[What the task asks] For this exercise, restate word for word only the lines from the first line of the data to the line containing "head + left".

────────

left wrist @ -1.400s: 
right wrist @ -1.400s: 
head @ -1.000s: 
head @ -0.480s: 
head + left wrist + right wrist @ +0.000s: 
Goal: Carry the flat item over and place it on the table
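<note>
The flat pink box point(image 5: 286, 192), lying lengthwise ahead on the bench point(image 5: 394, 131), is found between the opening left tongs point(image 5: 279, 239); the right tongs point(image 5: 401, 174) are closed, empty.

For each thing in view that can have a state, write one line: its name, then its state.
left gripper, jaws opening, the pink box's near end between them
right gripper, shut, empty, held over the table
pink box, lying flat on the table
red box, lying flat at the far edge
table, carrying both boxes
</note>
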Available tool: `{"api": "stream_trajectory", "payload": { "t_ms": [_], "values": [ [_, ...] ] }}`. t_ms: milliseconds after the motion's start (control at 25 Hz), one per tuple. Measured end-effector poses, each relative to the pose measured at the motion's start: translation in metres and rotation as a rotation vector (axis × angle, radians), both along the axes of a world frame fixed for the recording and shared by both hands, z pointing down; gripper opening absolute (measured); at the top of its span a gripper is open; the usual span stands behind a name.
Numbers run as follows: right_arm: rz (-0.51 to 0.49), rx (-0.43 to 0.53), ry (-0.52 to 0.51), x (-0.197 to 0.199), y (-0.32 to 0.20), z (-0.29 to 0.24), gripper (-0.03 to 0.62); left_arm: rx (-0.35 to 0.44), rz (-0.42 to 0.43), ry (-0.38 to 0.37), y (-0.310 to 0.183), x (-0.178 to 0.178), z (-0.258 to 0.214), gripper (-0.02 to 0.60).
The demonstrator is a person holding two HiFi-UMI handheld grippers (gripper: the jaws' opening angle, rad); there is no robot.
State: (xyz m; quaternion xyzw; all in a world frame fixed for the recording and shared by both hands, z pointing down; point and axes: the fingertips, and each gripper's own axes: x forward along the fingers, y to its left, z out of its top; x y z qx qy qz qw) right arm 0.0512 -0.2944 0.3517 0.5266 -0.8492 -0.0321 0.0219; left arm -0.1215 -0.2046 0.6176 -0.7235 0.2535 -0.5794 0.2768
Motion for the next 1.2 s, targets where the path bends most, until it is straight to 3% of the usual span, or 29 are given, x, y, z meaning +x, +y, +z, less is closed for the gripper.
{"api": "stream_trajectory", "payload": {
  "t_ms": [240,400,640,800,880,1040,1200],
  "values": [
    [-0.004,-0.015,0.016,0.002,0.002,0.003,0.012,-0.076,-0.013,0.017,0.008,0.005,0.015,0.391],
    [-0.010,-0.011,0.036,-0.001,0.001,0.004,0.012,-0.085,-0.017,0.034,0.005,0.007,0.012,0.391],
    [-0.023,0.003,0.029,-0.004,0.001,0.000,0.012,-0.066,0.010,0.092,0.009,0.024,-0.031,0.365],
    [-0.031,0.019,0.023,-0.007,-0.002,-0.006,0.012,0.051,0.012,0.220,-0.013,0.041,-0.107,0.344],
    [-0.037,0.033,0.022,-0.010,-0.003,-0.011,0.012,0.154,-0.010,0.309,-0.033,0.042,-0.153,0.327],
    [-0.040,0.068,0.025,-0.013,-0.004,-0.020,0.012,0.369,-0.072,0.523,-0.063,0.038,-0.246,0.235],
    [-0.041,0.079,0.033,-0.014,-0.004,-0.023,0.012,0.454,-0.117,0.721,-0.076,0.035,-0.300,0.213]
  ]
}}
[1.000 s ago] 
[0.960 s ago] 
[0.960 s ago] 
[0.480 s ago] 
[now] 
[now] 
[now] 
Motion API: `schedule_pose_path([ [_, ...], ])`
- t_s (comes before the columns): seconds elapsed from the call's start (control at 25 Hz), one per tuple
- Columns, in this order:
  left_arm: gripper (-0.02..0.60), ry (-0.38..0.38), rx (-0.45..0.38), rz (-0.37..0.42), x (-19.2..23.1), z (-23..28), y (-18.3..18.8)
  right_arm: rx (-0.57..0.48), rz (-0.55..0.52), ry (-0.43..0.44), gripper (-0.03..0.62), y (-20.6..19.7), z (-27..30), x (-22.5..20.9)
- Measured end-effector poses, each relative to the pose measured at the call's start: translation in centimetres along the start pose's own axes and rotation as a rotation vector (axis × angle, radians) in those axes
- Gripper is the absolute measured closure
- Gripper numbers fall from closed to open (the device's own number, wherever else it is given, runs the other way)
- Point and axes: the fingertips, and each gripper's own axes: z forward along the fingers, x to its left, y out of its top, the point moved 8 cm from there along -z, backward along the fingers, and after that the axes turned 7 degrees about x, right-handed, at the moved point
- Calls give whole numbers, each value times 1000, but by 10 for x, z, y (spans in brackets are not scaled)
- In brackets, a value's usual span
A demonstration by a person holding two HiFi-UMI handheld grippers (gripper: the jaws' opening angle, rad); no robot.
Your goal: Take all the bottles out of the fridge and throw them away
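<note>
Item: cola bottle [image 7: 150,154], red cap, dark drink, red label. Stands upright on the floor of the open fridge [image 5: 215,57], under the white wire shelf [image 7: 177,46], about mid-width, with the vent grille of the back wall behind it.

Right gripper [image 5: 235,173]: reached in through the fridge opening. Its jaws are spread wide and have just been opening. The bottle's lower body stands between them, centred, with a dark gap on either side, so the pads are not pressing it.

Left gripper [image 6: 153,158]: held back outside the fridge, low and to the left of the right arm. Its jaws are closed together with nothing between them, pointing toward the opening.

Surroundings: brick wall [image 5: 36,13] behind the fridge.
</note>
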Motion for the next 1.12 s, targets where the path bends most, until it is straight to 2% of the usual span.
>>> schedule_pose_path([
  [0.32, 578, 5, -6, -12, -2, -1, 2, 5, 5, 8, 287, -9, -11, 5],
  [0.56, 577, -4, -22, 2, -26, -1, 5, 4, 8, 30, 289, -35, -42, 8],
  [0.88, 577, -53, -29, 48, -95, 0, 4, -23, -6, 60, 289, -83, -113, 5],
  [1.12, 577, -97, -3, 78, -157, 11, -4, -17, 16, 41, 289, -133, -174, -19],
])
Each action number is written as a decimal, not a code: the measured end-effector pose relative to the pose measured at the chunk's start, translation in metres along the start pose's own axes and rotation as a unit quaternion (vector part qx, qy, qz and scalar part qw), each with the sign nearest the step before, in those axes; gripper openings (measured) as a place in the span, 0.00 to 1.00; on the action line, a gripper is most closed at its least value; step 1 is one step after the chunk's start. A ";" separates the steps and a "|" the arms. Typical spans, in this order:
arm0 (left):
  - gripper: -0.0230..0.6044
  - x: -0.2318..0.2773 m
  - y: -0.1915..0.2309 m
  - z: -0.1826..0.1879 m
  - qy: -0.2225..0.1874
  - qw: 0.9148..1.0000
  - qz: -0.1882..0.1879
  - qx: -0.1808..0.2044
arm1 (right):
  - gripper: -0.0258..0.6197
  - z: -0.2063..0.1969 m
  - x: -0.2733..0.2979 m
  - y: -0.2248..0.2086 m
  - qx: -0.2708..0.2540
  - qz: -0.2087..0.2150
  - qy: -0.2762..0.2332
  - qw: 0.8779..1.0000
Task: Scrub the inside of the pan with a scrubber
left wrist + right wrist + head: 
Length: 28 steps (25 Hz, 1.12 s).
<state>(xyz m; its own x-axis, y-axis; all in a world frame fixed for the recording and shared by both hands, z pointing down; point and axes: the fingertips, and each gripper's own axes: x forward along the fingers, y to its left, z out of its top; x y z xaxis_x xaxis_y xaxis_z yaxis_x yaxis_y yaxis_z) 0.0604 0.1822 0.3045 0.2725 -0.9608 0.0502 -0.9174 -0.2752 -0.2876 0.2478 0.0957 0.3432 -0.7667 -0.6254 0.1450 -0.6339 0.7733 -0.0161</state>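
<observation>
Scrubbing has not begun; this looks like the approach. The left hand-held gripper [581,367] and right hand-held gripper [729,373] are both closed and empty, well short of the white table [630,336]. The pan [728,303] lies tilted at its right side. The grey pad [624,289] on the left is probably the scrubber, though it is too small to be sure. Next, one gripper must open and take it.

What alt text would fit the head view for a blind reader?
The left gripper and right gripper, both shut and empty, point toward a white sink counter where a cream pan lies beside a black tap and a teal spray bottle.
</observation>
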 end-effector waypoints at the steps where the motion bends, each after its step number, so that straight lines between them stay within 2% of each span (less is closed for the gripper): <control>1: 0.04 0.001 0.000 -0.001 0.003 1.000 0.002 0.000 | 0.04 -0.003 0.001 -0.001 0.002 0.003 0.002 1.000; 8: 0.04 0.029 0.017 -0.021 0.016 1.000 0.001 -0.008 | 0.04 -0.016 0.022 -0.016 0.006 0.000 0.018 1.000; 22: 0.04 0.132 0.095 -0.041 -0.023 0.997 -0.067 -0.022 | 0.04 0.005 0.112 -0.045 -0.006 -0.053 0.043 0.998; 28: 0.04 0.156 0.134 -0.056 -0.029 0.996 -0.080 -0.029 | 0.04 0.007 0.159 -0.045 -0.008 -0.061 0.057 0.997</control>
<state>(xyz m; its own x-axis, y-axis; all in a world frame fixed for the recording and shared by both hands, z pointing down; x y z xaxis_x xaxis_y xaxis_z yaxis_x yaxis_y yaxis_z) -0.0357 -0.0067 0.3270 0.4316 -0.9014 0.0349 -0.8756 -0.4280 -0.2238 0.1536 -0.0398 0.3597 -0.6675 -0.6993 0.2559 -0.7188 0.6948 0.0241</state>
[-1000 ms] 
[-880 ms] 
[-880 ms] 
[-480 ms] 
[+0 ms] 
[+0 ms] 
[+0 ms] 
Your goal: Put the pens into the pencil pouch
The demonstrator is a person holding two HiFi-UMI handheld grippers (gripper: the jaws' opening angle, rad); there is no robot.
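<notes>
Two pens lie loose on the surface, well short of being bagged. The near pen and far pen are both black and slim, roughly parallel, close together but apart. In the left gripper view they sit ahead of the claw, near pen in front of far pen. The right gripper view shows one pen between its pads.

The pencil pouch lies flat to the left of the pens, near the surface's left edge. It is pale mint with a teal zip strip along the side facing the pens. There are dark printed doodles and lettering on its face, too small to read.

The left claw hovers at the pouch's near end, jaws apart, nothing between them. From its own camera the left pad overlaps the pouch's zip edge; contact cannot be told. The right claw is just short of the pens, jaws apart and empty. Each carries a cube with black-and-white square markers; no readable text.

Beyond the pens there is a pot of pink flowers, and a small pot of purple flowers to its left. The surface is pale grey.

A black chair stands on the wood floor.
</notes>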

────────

[Response to this exercise]
left wrist @ -1.400s: 
right wrist @ -1.400s: 
head @ -1.000s: 
head @ -0.480s: 
head + left wrist + right wrist @ +0.000s: 

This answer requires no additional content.